The Spirit of the Liturgy
- Book cover
- Author: Joseph Cardinal Ratzinger (Pope Benedict XVI)
- Language: English
- Subjects: Liturgy Theology
- Publisher: Ignatius Press
- Publication date: 2000
- Publication place: United States
- Media type: Print

= The Spirit of the Liturgy =

2000 book by Pope Benedict XVI

The Spirit of the Liturgy (Der Geist der Liturgie) is a 2000 book written by Joseph Ratzinger (Pope Benedict XVI) before his ascension to the papacy.

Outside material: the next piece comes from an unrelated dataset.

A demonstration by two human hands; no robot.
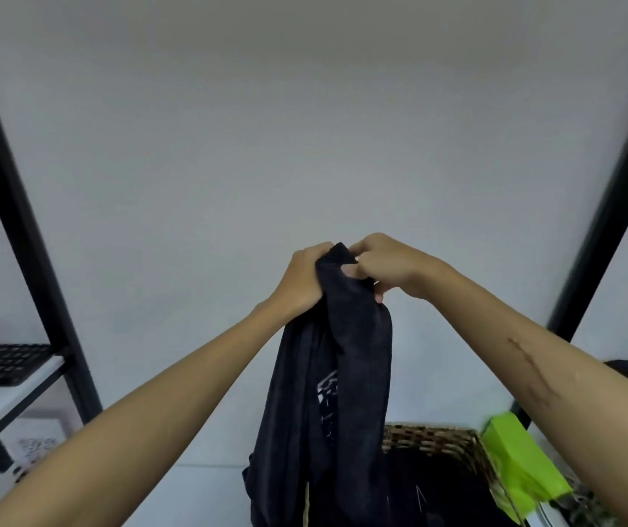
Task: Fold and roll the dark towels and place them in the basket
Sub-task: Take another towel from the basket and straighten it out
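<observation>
Two bare hands meet at frame centre, raised before a plain white wall. Far left: black metal shelf frame [19, 230] with a dark keyboard [0, 363] on its shelf. Left hand [302, 279] grips the top of a dark charcoal towel [331, 374]; right hand [388, 266] pinches the same bunched edge. Towel hangs down, lower end beside a brown woven wicker basket [437, 441]. Right of basket: bright green cloth [517, 465].

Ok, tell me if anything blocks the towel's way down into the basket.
Nothing visible does. Both the left hand and right hand grip the top of the dark towel, which hangs over the basket's left edge. A green object sits beside the basket.
</observation>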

Ratzinger called for the return to the historical practice of the liturgical orientation towards the east—the ad orientem Mass, where this is not possible, he calls for the placement of the Crucifix in the center of the altar.

==Excerpts==
- "The Altar and the Direction of Liturgical Prayer:
The re-shaping so far described, of the Jewish synagogue for the purpose of Christian worship, clearly shows—as we have already said—how, even in architecture, there is both continuity and newness in the relationship of the Old Testament to the New."
- "Music and Liturgy:
The importance of music in biblical religion is shown very simply by the fact that the verb "to sing" (with related words such as "song", and so forth) is one of the most commonly used words in the Bible."
- Wherever applause breaks out in the liturgy because of some human achievement, it is a sure sign that the essence of liturgy has totally disappeared and has been replaced by a kind of religious entertainment.